▸ **What you need to do**
Please repeat only the lines below starting at the line that holds "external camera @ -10" and ending at the line that holds "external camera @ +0", exactly, with both of those lines included and every picture omitted.

▸ **Exercise data**
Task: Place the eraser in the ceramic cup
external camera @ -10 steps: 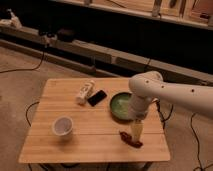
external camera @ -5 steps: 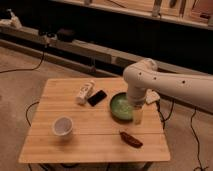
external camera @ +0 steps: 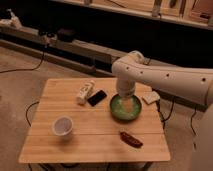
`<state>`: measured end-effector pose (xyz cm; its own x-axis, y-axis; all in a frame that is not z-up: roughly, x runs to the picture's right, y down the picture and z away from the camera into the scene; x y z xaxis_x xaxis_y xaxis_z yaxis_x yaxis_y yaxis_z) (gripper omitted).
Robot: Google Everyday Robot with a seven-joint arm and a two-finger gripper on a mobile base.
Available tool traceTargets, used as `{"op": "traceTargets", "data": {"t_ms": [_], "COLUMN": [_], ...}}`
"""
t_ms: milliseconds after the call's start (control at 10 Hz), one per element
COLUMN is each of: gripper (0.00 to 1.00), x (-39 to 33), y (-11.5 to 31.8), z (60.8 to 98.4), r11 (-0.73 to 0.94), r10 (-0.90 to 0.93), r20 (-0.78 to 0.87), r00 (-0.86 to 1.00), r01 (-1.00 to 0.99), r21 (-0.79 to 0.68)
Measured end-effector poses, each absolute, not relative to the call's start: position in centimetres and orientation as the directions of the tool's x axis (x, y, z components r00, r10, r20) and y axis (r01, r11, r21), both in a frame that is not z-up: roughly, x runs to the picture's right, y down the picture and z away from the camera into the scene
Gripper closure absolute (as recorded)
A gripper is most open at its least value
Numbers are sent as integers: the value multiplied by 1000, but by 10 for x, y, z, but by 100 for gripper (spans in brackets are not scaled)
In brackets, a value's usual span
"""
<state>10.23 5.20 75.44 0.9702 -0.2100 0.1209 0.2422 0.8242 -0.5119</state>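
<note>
The eraser (external camera: 97, 97), a flat black slab, lies on the wooden table (external camera: 75, 145) left of centre, right beside a white bottle-like item (external camera: 85, 91). The ceramic cup (external camera: 62, 126), small, round and white, stands upright near the front left. My gripper (external camera: 130, 105) hangs from the white arm (external camera: 150, 75) over the green bowl (external camera: 116, 111), to the right of the eraser and well away from the cup. It is open and nothing shows between its fingers.
A dark brown oblong piece (external camera: 131, 139) lies near the table's front right. A small pale item (external camera: 151, 97) sits at the right edge behind the bowl. Cables run over the floor around the table, and a dark shelf unit stands behind it.
The arm has swung away from the brown piece at the front, moving back and left until the gripper hangs over the green bowl. Eraser and cup have not moved.
</note>
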Motion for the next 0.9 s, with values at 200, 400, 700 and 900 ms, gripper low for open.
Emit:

▸ **Exercise output**
external camera @ -10 steps: 
external camera @ -5 steps: 
external camera @ +0 steps: 

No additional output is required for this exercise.